Entre la fin officielle des travaux et la réalité actuelle du terrain, un vide de gestion s’est installé. Le front de mer de Port-Bouët qui avait fait l’objet d’une bataille longue et difficile pour être déguerpi en son temps, n’était plus qu’un décor vide. Le rêve était resté sur le papier avec les équipements qui se dégradaient, l’espace qui restait sous-exploité, et avec le front de mer qui au lieu de devenir un pôle de vie, sombrait dans l’oubli. Un vide que le District autonome d’Abidjan est aujourd’hui en train de combler….

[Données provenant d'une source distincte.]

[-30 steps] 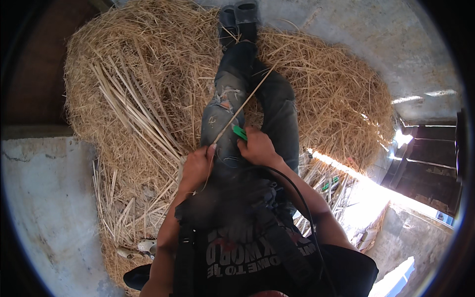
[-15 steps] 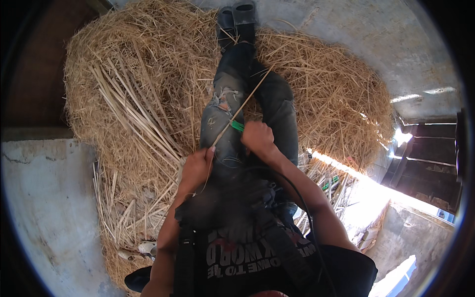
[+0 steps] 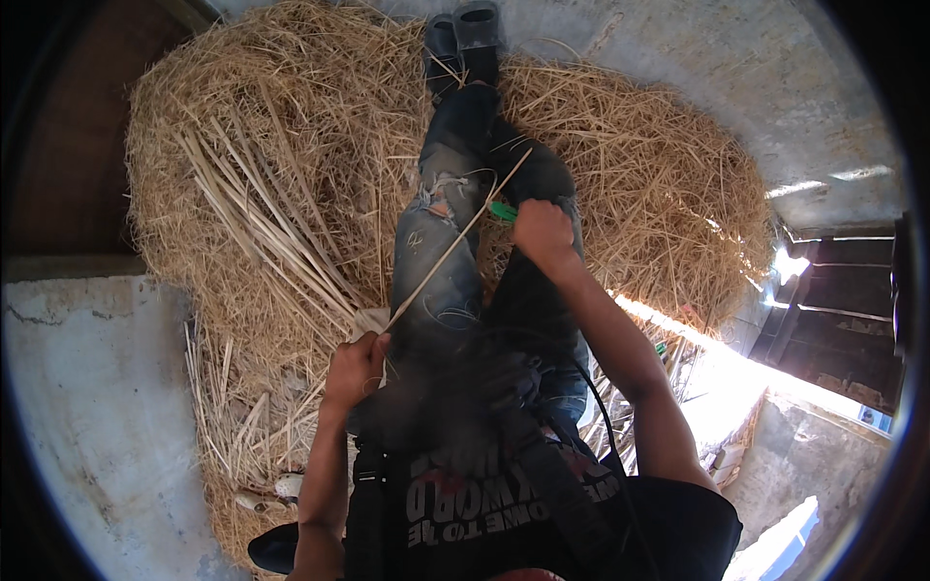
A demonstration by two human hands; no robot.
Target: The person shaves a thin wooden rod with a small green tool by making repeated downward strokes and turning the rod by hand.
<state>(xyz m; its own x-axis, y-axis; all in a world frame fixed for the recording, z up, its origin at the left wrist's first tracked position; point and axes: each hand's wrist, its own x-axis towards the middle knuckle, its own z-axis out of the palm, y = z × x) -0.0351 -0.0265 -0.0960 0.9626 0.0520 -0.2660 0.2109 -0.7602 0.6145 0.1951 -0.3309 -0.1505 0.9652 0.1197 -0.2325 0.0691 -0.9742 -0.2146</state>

Ainsi le site redeviendra prochainement ce qu’il devait être : un lieu de vie, de sport, de détente, de tourisme et de fierté urbaine. La clé juridique de cela est connue : le Ministère de l’Équipement et de l’Entretien routier, maître d’ouvrage du projet, a formellement rétrocédé la gestion et l’exploitation de la promenade au District à l’été 2023, quelques semaines avant que le ministre gouverneur d’alors ne soit nommé Premier ministre en octobre 2023.

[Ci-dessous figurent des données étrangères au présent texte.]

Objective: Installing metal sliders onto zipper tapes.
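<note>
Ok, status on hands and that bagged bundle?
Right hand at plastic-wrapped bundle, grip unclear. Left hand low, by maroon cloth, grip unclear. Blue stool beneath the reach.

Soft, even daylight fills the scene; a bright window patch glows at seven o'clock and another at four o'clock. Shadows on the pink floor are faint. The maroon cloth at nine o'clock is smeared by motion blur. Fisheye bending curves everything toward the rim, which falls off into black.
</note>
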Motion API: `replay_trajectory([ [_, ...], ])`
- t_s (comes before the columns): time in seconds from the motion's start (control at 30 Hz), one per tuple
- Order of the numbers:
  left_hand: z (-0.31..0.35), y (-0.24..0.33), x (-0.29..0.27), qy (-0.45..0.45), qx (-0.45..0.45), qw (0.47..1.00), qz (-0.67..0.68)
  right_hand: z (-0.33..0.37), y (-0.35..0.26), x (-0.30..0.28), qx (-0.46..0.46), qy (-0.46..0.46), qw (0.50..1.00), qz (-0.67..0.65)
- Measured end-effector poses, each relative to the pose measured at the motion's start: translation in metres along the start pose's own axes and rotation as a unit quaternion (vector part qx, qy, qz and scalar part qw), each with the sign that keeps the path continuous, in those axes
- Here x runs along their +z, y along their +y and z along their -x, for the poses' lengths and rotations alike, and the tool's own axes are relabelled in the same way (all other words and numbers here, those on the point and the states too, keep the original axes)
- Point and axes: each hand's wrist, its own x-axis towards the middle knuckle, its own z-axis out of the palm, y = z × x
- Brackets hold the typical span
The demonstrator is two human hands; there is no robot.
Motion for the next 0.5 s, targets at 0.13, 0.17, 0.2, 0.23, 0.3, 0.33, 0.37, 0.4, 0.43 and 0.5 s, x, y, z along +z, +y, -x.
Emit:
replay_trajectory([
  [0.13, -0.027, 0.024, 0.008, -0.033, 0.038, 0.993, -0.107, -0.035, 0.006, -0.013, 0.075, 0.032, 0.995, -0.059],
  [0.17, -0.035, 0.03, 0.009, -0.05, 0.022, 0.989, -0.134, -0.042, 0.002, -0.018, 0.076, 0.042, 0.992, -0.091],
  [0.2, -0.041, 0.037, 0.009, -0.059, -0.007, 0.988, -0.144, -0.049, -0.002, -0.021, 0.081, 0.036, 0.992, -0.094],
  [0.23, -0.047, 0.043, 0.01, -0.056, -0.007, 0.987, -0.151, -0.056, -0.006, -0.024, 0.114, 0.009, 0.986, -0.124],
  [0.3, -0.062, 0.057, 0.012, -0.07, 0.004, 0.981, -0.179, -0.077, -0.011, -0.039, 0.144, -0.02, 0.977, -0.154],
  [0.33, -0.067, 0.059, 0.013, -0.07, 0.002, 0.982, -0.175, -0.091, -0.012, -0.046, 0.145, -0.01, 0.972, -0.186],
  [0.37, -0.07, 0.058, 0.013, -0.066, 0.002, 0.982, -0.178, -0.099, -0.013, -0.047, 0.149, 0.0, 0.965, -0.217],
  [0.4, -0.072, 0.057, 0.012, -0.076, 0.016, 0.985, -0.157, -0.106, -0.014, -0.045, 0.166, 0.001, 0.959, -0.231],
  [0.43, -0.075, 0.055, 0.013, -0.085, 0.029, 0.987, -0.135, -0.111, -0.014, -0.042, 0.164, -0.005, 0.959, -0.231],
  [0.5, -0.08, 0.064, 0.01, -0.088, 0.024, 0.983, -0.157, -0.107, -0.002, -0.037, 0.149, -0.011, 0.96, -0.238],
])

Cette rétrocession portait sur un site réceptionné provisoirement. C’est ce point qui éclaire les travaux engagés depuis décembre 2025 par le District sous l’autorité du ministre gouverneur Ibrahima Bacongo Cissé. Il ne s’agit pas de « refaire à zéro » un projet.
La promenade n’était pas abandonnée par négligence. Elle était coincée dans un no man’s land administratif : livrée, mais pas définitivement validée ; construite, mais sans modèle de gestion ; pas définitivement équipée et sans exploitation structurée.
Le District, en reprenant la main, n’outrepasse pas son rôle. Il exerce la mission confiée : transformer un investissement public immobilisé en espace urbain vivant, sûr et attractif. Dans ça cadre, le ministre, gouverneur Ibrahima Cissé a autorisé une mission d’étude dans des pays au bord de mer similaire en Afrique , en Europe , notamment à Nice avec la célèbre promenade des Anglais , pour renforcer la connaissance de la gestion et l’exploitation de ce type de projet.
Le front de mer de Port-Bouët n’est plus un décor vide. Il deviendra ce qu’il devait être : un lieu de vie, de sport, de détente, de tourisme et de fierté urbaine.